Jossef Krispel’s paintings are made Alla Prima, meaning paintings that are created in one session, one shot. Even when the remains of a previous painting peek out from beneath a layer of paint, it is a previous painting that was rejected and covered with a new one. In French this technique is called Premier Coup, meaning a painting in the “First Strike”, the first try. The quick painting is perceived here as an action that has the air of primacy, a display of power and perhaps even violence. This action is habituated and very stylized. I think of a swordsman dancing in front of the canvas, battling it and scathing it with a long and pointy tool, with measured and exact movements. Indeed, Krispel’s painting is a performative painting, a painting that documents and reflects a body in a quick and vigorous, yet stylized and exact physical motion. It is painting that reveres the virtuosic. The language of painting Krispel uses creates breathtaking spectacles of gleam and perfection. This is not a painting of searching, indecision and a multilayered concoction, but a painting of a quick sleight of the hand, that ends as if magic in a complete and convincing image. As a rule, virtuosic painting attempts to distance itself from the finality and humanity of the painter. A painting of this kind does not manifest signs of effort and exertion. This casual appearance requires tremendous effort from the painter, yet is not to be revealed to the viewer. The virtuosic painter should be quick, viral and seductive.

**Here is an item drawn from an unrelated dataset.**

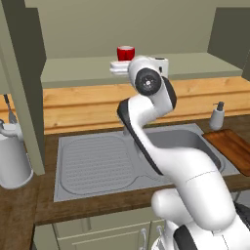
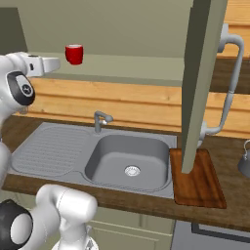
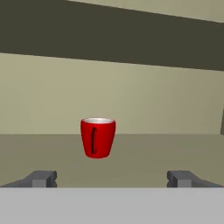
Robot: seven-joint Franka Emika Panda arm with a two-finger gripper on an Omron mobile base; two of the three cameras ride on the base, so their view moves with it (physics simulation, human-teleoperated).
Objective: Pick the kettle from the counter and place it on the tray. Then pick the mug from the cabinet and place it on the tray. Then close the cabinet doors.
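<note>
The red mug (image 3: pixel 98 137) stands upright on the pale green shelf (image 3: pixel 144 157) of the open cabinet, its handle facing the hand camera. My gripper (image 3: pixel 112 179) is open, level with the shelf and a short way in front of the mug, which sits slightly left of centre between the fingertips (image 3: pixel 41 178). From the right base view the mug (image 2: pixel 74 53) is just beyond my gripper (image 2: pixel 54 62). The wooden tray (image 2: pixel 197 178) lies bare on the counter (image 2: pixel 29 124), right of the sink. The kettle (image 2: pixel 245 158) is at the right edge, on the counter beside the tray.
One open cabinet door (image 2: pixel 202 83) with a curved handle (image 2: pixel 229 78) hangs over the tray's near end; the other door (image 1: pixel 22 88) hangs at the left. A sink (image 2: pixel 129 156) with a faucet (image 2: pixel 100 119), a soap bottle (image 1: pixel 217 115) and a tall grey-white cylinder (image 1: pixel 12 158) are on the counter.
</note>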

Some of the greatest virtuosos- Frans Hals, Boucher, Tiepolo, Watteau, Fragonard … but also Picasso, Manet, Warhol and Richter – are painters with self confidence, lacking complexes or existential melancholy. Their paintings occur as if magic before the viewers wondering eyes. Vital and sensual, as if asking to outwit death with their eternal youth, knowing full well that incidentally the jeering grin of death, which treats all this shallow and glittering beauty as the beauty of a flower, that by the end of the day will wither and wilt, is reflected and stamped upon them. The excess effort for vitality and freshness creates the opposite effect. I recall the blood curling screams of the peacock in his most magnificent moments.
There is some of the Dionysian in the virtuosity with which David Bowie plays around with his characters, sexual identities and colorfulness. Because of his constant changes and transformations Dionysus is also considered the god of metamorphosis. Bowie, as a sphinx on one of Krispel’s canvases, is a metamorphosis of the hybrid essence: Half man (feminine, heavily made up), half dog. Picasso, Warhol and Richter (artists Krispel is in continuous dialogue with) have demonstrated through their careers how to reinvent yourself whenever you wish; the liberty to strip off or wear different shapes, to deceive those following you and to deny any possibility for one authentic identity. They have changing identities so as not to become a stylized and familiar brand. The freedom to paint a painting that is impersonal and synthetic denounces the option of a “natural” painting with an individual handwriting. This may be the reason why for a long time, painters have avoided signing the surface of their painting: as the signature might give in their hand writing and personal temperament.
On a second glance, I notice that the painting with the Make-Up / Made-Up inscription seems as a paraphrase to an early Ed Ruscha. I also remember that when Ruscha painted his first “inscription” paintings, he wished to assimilate Jasper Jones.
The history of painting is as that of a masquerade, taking place in a baroque mirror hall, where everyone is reflected into each other, countless times.